Prep: 30 mins | Cook: 40 mins | Difficulty: Medium | Serves: 6 |
kcal | fat | saturates | carbs |
250 | 16g | 2g | 29g |
sugars | fibre | protein | salt |
7g | 8g | 5g | 1g |
Why I Love Turkish Şakşuka
Here rests a beautiful, vibrant Turkish delight that’s known as Şakşuka. What truly fascinates me about this recipe is the complexity of flavors that belie such simple and humbly sourced ingredients. Each vegetable, each spice, holds its own identity in this dish, creating a symphony of tastes that make up the resounding composition that is Şakşuka.
My Cultural Connection
Now, I know what you’re thinking. What does Şakşuka, an authentic Turkish dish, have to do with a Miami-resident tapas queen of Cuban and Spanish heritage? Well, not much at first glance, but it’s the spirit of cultural fusion, of adventure and exploration in every bite, that synchronized perfectly with me.

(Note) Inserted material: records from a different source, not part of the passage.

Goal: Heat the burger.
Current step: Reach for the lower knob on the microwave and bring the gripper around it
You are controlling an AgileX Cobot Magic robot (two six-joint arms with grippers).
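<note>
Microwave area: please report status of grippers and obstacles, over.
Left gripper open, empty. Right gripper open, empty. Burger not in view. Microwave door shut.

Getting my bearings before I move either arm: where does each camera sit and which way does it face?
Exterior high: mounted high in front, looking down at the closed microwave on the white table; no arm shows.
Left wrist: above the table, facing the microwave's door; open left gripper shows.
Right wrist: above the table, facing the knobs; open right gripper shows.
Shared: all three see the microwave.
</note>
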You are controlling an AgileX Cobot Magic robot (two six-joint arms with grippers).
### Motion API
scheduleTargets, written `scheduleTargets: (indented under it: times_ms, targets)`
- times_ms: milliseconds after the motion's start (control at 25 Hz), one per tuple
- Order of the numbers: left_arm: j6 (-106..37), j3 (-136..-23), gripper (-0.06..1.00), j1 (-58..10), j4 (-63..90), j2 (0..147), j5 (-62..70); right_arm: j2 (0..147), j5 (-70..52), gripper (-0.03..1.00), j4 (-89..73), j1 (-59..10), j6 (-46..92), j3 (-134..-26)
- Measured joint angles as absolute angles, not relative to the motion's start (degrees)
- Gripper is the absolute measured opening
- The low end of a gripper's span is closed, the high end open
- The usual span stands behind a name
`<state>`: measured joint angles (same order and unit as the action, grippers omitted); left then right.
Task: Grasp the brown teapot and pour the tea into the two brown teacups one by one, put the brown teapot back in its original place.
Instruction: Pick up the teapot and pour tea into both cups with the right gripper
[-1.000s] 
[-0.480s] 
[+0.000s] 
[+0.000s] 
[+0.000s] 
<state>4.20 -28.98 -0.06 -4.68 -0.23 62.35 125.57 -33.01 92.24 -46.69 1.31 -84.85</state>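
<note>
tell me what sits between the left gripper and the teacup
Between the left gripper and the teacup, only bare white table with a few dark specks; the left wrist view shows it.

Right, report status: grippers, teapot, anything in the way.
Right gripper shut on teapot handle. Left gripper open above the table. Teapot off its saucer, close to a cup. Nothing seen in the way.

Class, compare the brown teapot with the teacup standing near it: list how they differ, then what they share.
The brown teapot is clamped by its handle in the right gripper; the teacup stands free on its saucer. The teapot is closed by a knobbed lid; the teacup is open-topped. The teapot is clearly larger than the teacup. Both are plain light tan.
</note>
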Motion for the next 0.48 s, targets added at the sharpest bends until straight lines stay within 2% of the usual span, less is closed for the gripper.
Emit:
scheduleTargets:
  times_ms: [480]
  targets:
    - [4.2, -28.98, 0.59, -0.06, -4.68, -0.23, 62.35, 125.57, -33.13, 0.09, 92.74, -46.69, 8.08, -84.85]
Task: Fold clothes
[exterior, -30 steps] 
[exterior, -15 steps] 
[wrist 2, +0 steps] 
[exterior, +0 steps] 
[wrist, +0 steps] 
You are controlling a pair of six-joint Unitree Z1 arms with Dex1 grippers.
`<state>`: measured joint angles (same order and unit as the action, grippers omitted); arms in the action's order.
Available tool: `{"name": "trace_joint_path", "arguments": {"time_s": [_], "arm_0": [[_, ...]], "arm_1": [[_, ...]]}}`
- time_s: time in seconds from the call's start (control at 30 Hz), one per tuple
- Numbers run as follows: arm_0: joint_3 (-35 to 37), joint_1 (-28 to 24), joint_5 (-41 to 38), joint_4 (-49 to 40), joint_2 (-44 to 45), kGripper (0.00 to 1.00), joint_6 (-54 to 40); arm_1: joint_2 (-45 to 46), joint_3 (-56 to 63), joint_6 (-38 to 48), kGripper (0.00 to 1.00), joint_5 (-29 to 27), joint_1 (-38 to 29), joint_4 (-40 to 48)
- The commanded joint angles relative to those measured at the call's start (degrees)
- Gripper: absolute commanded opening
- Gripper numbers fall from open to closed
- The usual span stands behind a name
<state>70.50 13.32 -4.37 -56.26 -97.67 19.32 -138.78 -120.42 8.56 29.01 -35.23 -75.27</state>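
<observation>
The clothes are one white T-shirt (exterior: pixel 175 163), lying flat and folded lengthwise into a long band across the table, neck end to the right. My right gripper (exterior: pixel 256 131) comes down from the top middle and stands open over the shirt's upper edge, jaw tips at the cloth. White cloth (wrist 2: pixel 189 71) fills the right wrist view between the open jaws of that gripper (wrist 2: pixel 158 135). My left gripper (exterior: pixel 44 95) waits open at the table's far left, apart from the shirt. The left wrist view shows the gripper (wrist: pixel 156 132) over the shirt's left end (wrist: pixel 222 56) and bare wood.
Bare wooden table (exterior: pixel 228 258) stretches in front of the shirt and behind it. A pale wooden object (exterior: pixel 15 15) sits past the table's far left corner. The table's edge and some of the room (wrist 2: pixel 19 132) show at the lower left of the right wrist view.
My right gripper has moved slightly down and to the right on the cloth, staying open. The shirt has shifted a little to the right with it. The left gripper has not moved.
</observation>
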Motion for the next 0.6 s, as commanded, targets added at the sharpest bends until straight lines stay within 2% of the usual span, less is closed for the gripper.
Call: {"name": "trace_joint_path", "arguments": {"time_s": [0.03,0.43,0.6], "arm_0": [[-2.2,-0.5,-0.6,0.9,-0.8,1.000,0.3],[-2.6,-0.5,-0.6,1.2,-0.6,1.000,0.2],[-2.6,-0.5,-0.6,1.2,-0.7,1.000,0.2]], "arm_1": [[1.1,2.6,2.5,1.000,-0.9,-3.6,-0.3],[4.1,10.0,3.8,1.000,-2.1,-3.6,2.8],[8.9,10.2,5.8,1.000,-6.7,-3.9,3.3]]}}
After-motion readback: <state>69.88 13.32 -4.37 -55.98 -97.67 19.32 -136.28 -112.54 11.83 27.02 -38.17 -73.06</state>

I remember my Abuela telling me stories about her youth in Spain while we cooked together. The stories invariably led to mouth-watering mealtimes, and although she never taught me this exact recipe, her spirit of experimentation that cherry-picked flavors from around the world passed onto me, inspiring me to try diverse recipes like Şakşuka.
The Kinship of Şakşuka
Despite the geographical distance and cultural difference, I see a beautiful kinship between Turkish Şakşuka and some of the Cuban and Spanish dishes from my culinary heritage. The complex flavors in Şakşuka remind me of a Cuban classic – Picadillo, a flavorful dish that features bell peppers and tomatoes, like in Şakşuka. The heat from the peppers, combined with the sweet and acidic tomato, echoes reminiscent essences of both dishes.
Bridging Cuisines
Şakşuka isn’t just a solo star, it shines equally well as a tasty partner to other recipes too. The subtle spice and the exhilarating freshness could get along perfectly with a simple grilled fish, or juxtapose brilliantly against a crispy, savory Spanish tortilla. This kind of harmonious pairing carries the potential to bridge diverse cuisines, and that’s a joy for any experimental food lover.
As a food writer who enjoys merging the vivacious flavors of the Caribbean with the classic simplicity of Spanish cuisine, Turkish Şakşuka has been a delightful addition to my culinary repertoire. It’s the kind of recipe that makes you appreciate how beautiful and delicious diversity can be, and I hope that these flavors inspire you to explore more, just like they have for me.
What You’ll Need
- 3 medium eggplants
- 3 green bell peppers
- 3 red bell peppers
- 6 medium tomatoes
- 1 cup of vegetable oil
- 5 cloves of garlic
- 1 tablespoon of tomato paste
- 1 tablespoon of sugar
- Salt to taste
- 1/2 cup of water
- 1/2 cup of chopped fresh parsley
Method
Step One
Start by preparing your vegetables. Peel and slice the eggplants into small cubes, deseed and slice the green and red bell peppers. Finally, chop the tomatoes. Make sure to remove the seeds if you want a less tangy flavor.
Step Two
Take a large skillet and heat the vegetable oil over medium heat. Once the oil is hot, add your sliced eggplants and peppers into it. Shallow fry them gently until they become tender. Remove them from the oil and set them aside.
Step Three
In the same skillet, add the chopped tomatoes, garlic, and tomato paste. Mix well and cook until the tomatoes become soft. Stir continuously while cooking to avoid burning.
Step Four
Add the sugar, salt to taste, and half a cup of water to the skillet. Mix well and simmer for 5 minutes.
Step Five
After simmering, add the fried eggplant and peppers back into the skillet with the tomato mixture. Stir gently to mix everything together. Let it cook for another 10-15 minutes over medium heat.
Step Six
After the cooking time, remove the pan from heat and allow it to cool for few minutes. Adjust salt if needed.
Step Seven
Finally, sprinkle chopped fresh parsley over your Şakşuka before serving. Enjoy this nutrient-rich, delicious dish as a main meal or a side dish.